— What this task involves —
Pictures must not appear in the copy. Restate exactly the lines below from the one with "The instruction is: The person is" through the one with "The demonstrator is", inclusive.

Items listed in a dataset
■ ■ ■
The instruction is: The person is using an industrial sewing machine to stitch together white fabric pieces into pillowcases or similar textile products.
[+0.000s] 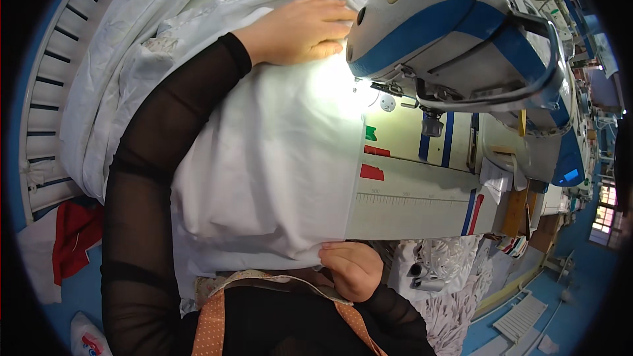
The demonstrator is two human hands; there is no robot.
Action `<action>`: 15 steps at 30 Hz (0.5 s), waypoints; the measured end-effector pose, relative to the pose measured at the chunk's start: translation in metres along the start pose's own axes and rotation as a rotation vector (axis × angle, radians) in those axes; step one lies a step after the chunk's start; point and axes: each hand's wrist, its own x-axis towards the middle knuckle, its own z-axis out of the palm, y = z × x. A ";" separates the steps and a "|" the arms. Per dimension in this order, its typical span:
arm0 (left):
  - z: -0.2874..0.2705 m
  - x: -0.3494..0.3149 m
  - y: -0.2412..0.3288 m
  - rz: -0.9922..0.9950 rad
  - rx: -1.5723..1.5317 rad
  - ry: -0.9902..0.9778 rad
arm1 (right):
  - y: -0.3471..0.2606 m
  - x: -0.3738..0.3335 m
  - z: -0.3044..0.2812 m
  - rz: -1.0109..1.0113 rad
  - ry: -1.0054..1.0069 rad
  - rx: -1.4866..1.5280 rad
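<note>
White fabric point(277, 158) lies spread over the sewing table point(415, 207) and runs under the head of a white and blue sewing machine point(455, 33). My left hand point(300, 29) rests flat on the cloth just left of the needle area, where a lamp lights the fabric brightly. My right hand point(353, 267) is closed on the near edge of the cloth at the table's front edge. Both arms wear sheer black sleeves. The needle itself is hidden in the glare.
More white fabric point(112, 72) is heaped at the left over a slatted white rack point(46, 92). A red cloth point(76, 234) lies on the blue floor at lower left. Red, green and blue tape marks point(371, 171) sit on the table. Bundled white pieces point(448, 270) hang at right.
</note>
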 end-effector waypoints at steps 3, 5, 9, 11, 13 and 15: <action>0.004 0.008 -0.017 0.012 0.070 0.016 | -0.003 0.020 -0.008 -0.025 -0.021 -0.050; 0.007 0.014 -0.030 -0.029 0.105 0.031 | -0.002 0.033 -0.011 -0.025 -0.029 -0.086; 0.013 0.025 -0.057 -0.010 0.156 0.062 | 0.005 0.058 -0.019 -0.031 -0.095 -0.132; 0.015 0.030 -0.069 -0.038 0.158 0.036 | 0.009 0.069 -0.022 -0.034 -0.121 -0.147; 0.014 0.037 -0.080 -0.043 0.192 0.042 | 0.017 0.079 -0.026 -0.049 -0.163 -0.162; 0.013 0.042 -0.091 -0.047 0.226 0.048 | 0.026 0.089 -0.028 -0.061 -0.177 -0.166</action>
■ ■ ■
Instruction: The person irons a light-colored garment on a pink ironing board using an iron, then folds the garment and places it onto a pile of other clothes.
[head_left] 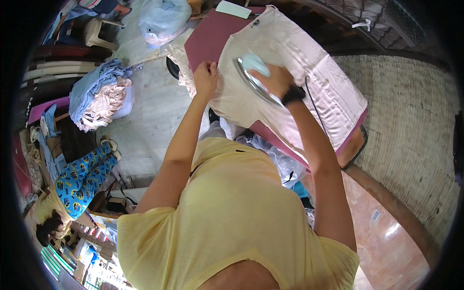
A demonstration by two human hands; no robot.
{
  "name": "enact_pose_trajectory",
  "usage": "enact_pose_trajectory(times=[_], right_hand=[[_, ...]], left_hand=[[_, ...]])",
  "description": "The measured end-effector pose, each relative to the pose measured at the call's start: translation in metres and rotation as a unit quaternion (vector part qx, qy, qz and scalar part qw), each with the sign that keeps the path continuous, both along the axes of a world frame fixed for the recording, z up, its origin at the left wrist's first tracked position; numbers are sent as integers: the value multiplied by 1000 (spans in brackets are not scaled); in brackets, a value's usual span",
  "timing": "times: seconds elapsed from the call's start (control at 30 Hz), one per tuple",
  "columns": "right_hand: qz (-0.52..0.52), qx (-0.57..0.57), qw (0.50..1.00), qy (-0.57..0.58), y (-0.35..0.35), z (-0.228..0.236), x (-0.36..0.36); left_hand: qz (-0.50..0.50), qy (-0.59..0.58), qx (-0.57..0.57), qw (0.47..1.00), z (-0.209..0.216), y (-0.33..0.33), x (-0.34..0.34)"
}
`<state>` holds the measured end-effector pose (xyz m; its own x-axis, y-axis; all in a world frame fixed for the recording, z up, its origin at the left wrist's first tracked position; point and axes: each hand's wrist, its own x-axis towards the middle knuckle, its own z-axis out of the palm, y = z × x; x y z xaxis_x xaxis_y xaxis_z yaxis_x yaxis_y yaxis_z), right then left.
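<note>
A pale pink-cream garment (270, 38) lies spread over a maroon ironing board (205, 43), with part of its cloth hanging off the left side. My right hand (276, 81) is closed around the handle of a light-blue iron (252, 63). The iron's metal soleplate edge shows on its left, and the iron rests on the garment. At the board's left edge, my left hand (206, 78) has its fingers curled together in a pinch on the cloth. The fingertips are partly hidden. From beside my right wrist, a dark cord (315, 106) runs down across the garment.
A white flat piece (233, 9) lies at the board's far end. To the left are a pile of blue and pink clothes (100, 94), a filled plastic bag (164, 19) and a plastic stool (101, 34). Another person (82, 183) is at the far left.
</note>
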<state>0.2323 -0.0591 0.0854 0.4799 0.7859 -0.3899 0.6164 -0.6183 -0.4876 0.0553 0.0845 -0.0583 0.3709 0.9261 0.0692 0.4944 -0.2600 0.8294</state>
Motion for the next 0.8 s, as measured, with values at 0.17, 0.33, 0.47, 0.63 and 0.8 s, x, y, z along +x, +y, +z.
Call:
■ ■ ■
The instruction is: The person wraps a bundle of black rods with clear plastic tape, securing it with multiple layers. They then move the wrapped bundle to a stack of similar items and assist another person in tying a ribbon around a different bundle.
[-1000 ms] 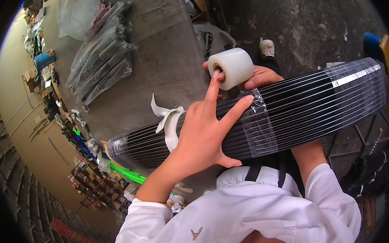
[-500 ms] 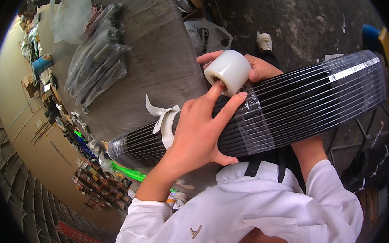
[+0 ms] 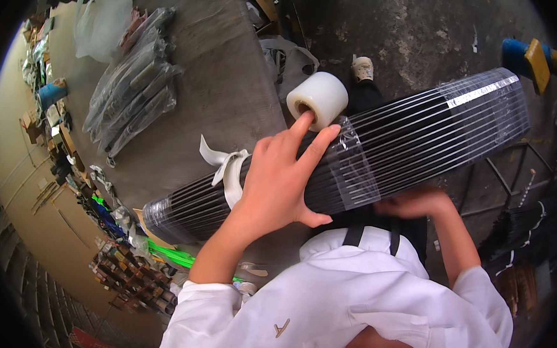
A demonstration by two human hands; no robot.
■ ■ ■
— Task solution —
The instruction is: The person is using an industrial sewing machine to stitch together white fabric pieces into pillowcases or similar textile products.
[+0.000s] 
The demonstrator is two human hands; there is no robot.

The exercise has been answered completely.